WORK INSTRUCTIONS:
Exact wording is required for every entry; transcribe all of them and leave the images out.

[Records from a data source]
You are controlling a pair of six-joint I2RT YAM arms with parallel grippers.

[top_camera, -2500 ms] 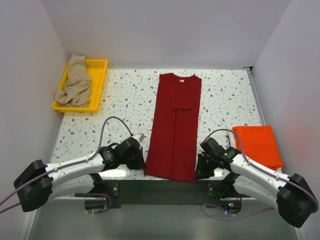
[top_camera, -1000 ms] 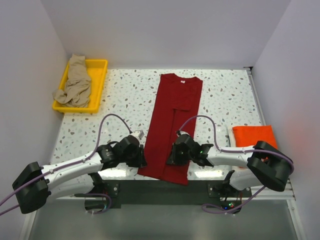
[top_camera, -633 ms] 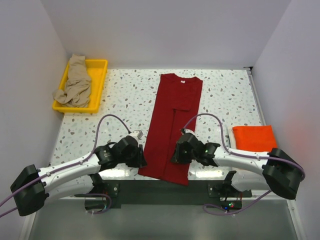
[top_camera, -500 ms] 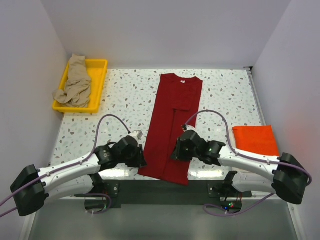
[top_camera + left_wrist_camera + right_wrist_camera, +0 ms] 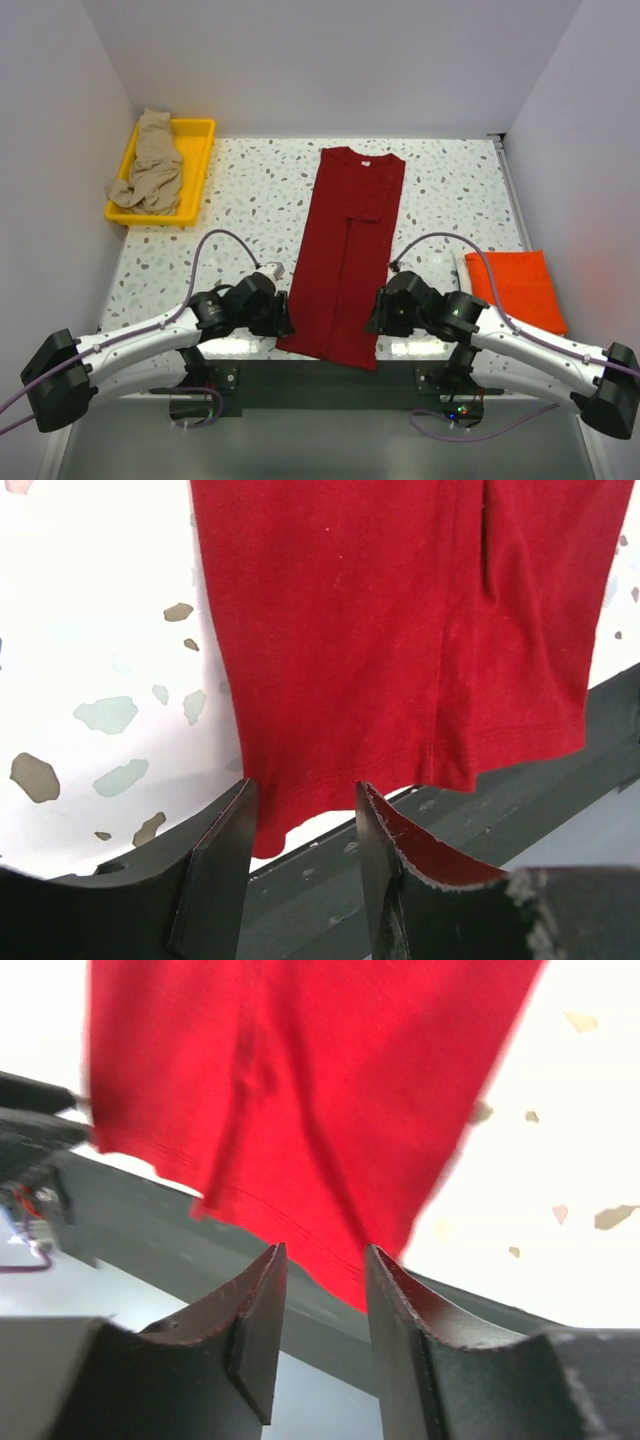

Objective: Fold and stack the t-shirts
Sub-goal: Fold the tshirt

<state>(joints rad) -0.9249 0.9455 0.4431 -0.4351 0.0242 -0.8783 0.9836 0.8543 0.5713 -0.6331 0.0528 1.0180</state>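
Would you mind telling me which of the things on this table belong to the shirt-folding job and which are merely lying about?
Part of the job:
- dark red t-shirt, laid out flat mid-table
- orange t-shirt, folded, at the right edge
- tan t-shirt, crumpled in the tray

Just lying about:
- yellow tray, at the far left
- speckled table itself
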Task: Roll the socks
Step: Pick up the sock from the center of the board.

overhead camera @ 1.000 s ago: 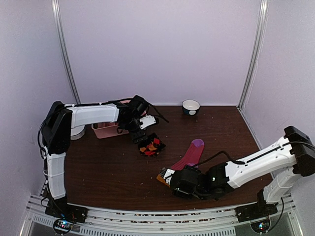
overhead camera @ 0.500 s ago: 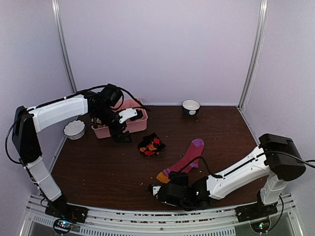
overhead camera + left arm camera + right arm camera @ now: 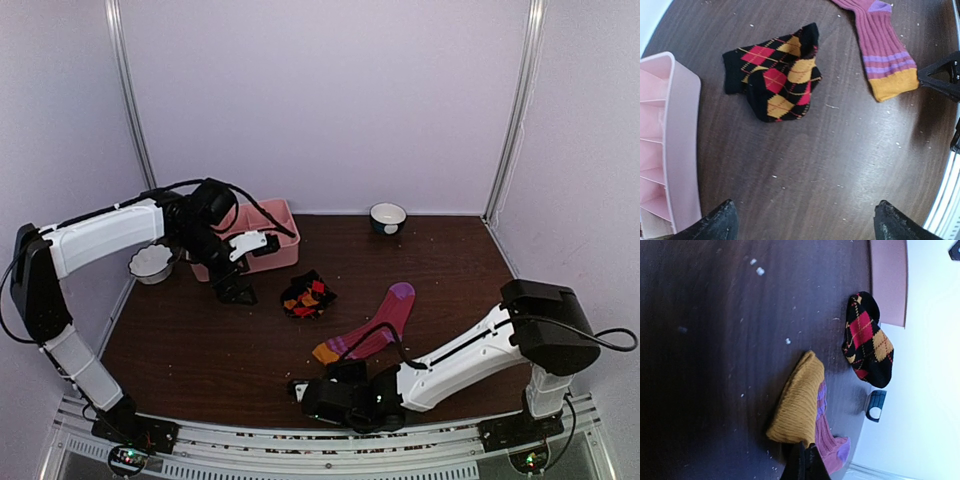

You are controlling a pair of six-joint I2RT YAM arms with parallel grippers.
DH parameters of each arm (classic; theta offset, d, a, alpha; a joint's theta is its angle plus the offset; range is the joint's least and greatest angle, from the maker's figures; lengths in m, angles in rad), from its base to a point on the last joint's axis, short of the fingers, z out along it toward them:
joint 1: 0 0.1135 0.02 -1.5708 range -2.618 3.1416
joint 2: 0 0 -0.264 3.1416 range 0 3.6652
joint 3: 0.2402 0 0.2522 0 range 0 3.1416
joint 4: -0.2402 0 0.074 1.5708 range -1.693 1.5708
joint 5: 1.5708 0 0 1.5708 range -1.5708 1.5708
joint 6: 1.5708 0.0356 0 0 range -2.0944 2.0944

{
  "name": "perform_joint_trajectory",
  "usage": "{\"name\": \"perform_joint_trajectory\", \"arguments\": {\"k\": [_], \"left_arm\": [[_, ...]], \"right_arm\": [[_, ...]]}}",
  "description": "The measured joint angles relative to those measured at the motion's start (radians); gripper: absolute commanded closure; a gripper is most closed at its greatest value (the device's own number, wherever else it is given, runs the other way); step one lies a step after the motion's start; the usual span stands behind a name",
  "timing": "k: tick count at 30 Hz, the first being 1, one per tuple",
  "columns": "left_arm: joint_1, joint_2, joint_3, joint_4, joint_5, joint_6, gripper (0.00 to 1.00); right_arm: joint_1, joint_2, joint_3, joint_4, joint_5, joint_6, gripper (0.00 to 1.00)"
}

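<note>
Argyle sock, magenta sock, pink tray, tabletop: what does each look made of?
Argyle sock: soft knit fabric, matte; it slumps in folds and the diamonds look knitted in.
Magenta sock: ribbed knit, matte; lengthwise ribs show, with a mustard cuff band.
Pink tray: probably moulded plastic; smooth, thin stiff dividers.
Table: dark wood or wood-look laminate; grain streaks, slight sheen.

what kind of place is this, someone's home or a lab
Most likely a robot lab test cell, not a home: a left arm and right arm mounted on a metal rail, plain panel walls boxing in the table, and staged socks: an argyle sock and a pink sock.
</note>
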Motion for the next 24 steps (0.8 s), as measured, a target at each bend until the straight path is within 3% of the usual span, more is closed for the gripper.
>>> {"name": "perform_joint_trajectory", "arguments": {"k": [5, 13, 19, 24], "left_arm": [[-0.016, -0.014, -0.085, 0.012, 0.037, 0.011, 0.02], [-0.159, -0.014, -0.196, 0.043, 0.071, 0.046, 0.02], [-0.201, -0.014, -0.248, 0.154, 0.146, 0.065, 0.02], [-0.201, -0.016, -0.303, 0.265, 0.200, 0.066, 0.02]], "right_arm": [[0.001, -0.013, 0.060, -0.063, -0.092, 0.200, 1.00], [0.011, -0.143, -0.059, -0.044, -0.293, 0.593, 1.00], [0.013, -0.159, -0.096, -0.036, -0.353, 0.734, 1.00], [0.012, -0.195, -0.135, -0.027, -0.301, 0.778, 0.76]]}}
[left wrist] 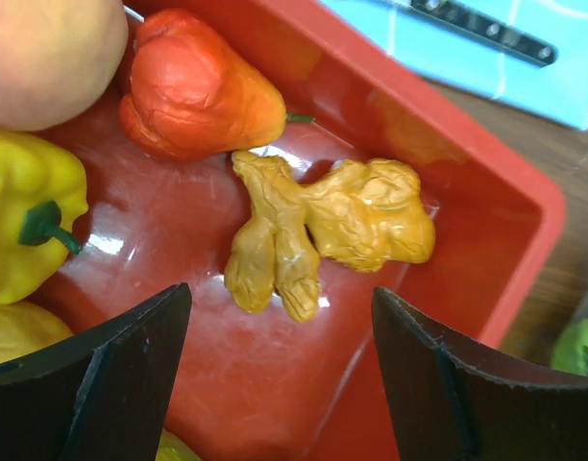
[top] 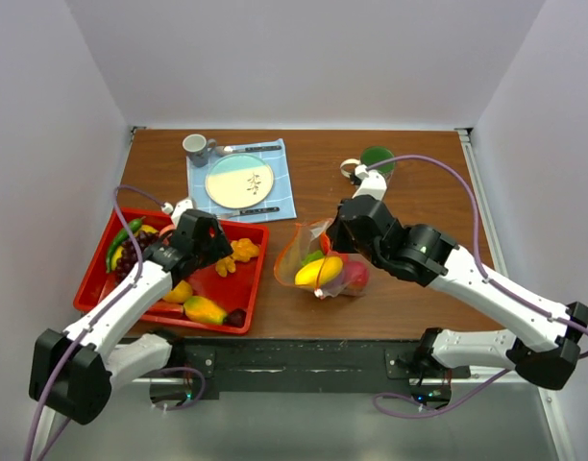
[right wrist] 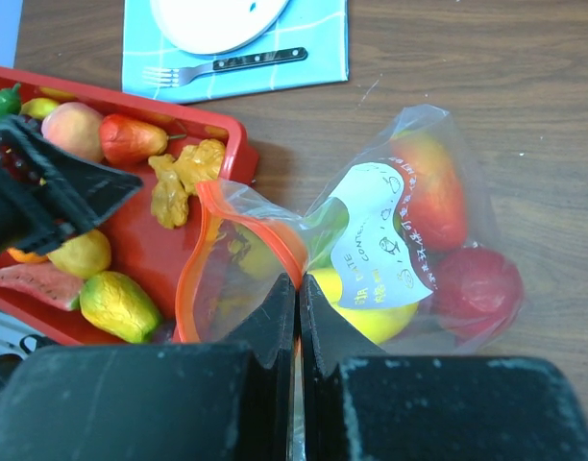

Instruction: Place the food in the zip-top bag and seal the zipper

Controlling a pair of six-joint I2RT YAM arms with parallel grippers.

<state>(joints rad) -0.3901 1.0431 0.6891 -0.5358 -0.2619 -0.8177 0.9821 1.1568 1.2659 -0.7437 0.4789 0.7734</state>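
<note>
Hovering the left hand (left wrist: 280,307), spread wide and empty, over the one ginger root (left wrist: 323,226) in the red tray (left wrist: 486,192), lying lengthwise from finger to finger and just ahead of them. Pinching the single zip-top bag (right wrist: 409,240) beside its zipper (right wrist: 193,259) with the clenched right hand (right wrist: 297,288), on the tabletop (right wrist: 467,58) right of the tray, at least three foods (right wrist: 438,192) inside.
</note>
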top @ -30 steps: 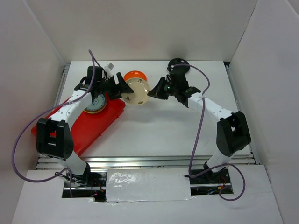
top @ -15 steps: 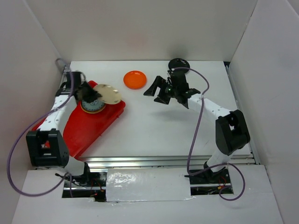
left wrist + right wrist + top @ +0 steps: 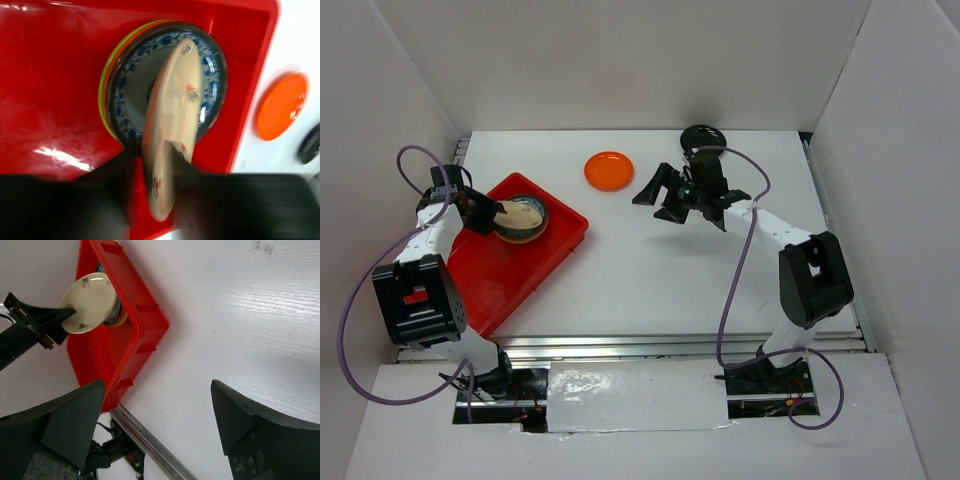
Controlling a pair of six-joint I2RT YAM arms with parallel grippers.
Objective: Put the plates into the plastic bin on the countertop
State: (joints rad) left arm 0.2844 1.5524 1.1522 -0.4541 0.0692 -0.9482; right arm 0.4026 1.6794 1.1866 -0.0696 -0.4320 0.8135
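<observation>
The red plastic bin (image 3: 495,285) (image 3: 50,100) (image 3: 150,325) lies at the left of the countertop (image 3: 650,280). In it is a stack of plates, a blue-white patterned one (image 3: 210,65) on top and a lime green rim (image 3: 102,95) beneath. A cream plate (image 3: 523,212) (image 3: 172,110) (image 3: 87,302) is tilted on edge over that stack. My left gripper (image 3: 485,215) (image 3: 150,150) has its fingers parted on either side of the cream plate's near rim, blurred by motion. My right gripper (image 3: 658,200) (image 3: 157,385) hangs wide open and empty over mid-counter. An orange plate (image 3: 609,170) (image 3: 280,107) and a black plate (image 3: 703,137) sit at the back.
A metal rail (image 3: 670,345) (image 3: 150,442) runs along the near edge of the countertop. White walls close in the left, back and right sides. The left arm's purple cable (image 3: 410,160) loops beside the bin.
The right gripper let go of the cream plate and opened. The left arm carried the plate from mid-counter leftward over the stack in the bin, and its fingers have spread.
</observation>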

RESULT:
You are controlling a pair of six-joint I2RT YAM arms with parallel grippers.

[top_camera, -2500 ms] 
[top_camera, -1000 ms] 
[top_camera, -633 ms] 
[top_camera, -500 ms] 
[top_camera + left_wrist_camera + right_wrist_camera, +0 ms] 

Objective: Fold and stack the t-shirts
Sub-goal: Fold the tshirt

<state>(joints rad) -0.9249 0.9455 0.4431 -0.4351 0.0242 -0.8783 0.9836 0.8543 0.5713 -0.6331 0.0528 1.0180</state>
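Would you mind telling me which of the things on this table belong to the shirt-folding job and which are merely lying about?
Part of the job:
- dark red t-shirt, laid out flat mid-table
- orange t-shirt, folded, at the right edge
- tan t-shirt, crumpled in the tray

Just lying about:
- yellow tray, at the far left
- speckled table itself
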Task: Roll the socks
Step: Pick up the sock from the center of the board.

overhead camera @ 1.000 s ago: 
overhead camera @ 0.500 s ago: 
overhead camera + left arm camera + right arm camera @ now: 

You are controlling a pair of six-joint I2RT YAM arms with parallel grippers.
DH parameters of each arm (classic; theta offset, d, a, alpha; a joint's theta is its angle plus the offset; range is the joint's least and greatest angle, from the maker's figures; lengths in m, angles in rad), from its base to a point on the last joint's axis, short of the fingers, z out along it toward them:
joint 1: 0 0.1135 0.02 -1.5708 range -2.618 3.1416
joint 2: 0 0 -0.264 3.1416 range 0 3.6652
joint 3: 0.2402 0 0.2522 0 range 0 3.1416
joint 4: -0.2402 0 0.074 1.5708 range -1.693 1.5708
joint 5: 1.5708 0 0 1.5708 range -1.5708 1.5708
joint 6: 1.5708 0.0356 0 0 range -2.0944 2.0944

{
  "name": "perform_joint_trajectory",
  "usage": "{\"name\": \"perform_joint_trajectory\", \"arguments\": {\"k\": [_], \"left_arm\": [[_, ...]], \"right_arm\": [[_, ...]]}}",
  "description": "The measured joint angles relative to those measured at the motion's start (radians); gripper: absolute commanded closure; a gripper is most closed at its greatest value (the device's own number, wherever else it is given, runs the other way); step one lies a step after the motion's start; the usual span stands behind a name",
  "timing": "k: tick count at 30 Hz, the first being 1, one per tuple",
  "columns": "left_arm: joint_1, joint_2, joint_3, joint_4, joint_5, joint_6, gripper (0.00 to 1.00); right_arm: joint_1, joint_2, joint_3, joint_4, joint_5, joint_6, gripper (0.00 to 1.00)"
}

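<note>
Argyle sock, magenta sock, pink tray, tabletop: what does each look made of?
Argyle sock: soft knit fabric, matte; it slumps in folds and the diamonds look knitted in.
Magenta sock: ribbed knit, matte; lengthwise ribs show, with a mustard cuff band.
Pink tray: probably moulded plastic; smooth, thin stiff dividers.
Table: dark wood or wood-look laminate; grain streaks, slight sheen.

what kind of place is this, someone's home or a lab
Most likely a robot lab test cell, not a home: a left arm and right arm mounted on a metal rail, plain panel walls boxing in the table, and staged socks: an argyle sock and a pink sock.
</note>
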Motion for the next 24 steps (0.8 s), as measured, a target at each bend until the straight path is within 3% of the usual span, more is closed for the gripper.
>>> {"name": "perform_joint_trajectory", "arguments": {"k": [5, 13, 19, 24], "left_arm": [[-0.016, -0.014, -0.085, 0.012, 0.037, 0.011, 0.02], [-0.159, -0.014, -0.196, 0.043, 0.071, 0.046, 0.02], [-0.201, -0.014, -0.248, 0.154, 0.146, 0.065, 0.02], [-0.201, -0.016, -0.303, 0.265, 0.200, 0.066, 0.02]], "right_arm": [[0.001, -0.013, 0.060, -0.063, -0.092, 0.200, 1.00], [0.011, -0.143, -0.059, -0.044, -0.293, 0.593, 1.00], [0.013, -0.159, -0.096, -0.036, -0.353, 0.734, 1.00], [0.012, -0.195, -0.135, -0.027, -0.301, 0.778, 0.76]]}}
[left wrist] 
[top] 
[right wrist] 

Instruction: Place the food in the zip-top bag and seal the zipper

Controlling a pair of six-joint I2RT YAM arms with parallel grippers.

<state>(joints rad) -0.3901 1.0431 0.6891 -0.5358 -0.2619 -0.8177 0.9821 1.1568 1.2659 -0.7437 0.4789 0.7734</state>
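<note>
Hovering the left hand (left wrist: 280,307), spread wide and empty, over the one ginger root (left wrist: 323,226) in the red tray (left wrist: 486,192), lying lengthwise from finger to finger and just ahead of them. Pinching the single zip-top bag (right wrist: 409,240) beside its zipper (right wrist: 193,259) with the clenched right hand (right wrist: 297,288), on the tabletop (right wrist: 467,58) right of the tray, at least three foods (right wrist: 438,192) inside.
</note>
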top @ -30 steps: 
top @ -15 steps: 
left wrist + right wrist + top @ +0 steps: 
Controlling a pair of six-joint I2RT YAM arms with parallel grippers.
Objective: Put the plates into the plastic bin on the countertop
State: (joints rad) left arm 0.2844 1.5524 1.1522 -0.4541 0.0692 -0.9482; right arm 0.4026 1.6794 1.1866 -0.0696 -0.4320 0.8135
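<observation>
The red plastic bin (image 3: 495,285) (image 3: 50,100) (image 3: 150,325) lies at the left of the countertop (image 3: 650,280). In it is a stack of plates, a blue-white patterned one (image 3: 210,65) on top and a lime green rim (image 3: 102,95) beneath. A cream plate (image 3: 523,212) (image 3: 172,110) (image 3: 87,302) is tilted on edge over that stack. My left gripper (image 3: 485,215) (image 3: 150,150) has its fingers parted on either side of the cream plate's near rim, blurred by motion. My right gripper (image 3: 658,200) (image 3: 157,385) hangs wide open and empty over mid-counter. An orange plate (image 3: 609,170) (image 3: 280,107) and a black plate (image 3: 703,137) sit at the back.
A metal rail (image 3: 670,345) (image 3: 150,442) runs along the near edge of the countertop. White walls close in the left, back and right sides. The left arm's purple cable (image 3: 410,160) loops beside the bin.
The right gripper let go of the cream plate and opened. The left arm carried the plate from mid-counter leftward over the stack in the bin, and its fingers have spread.
</observation>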

The exercise is done now.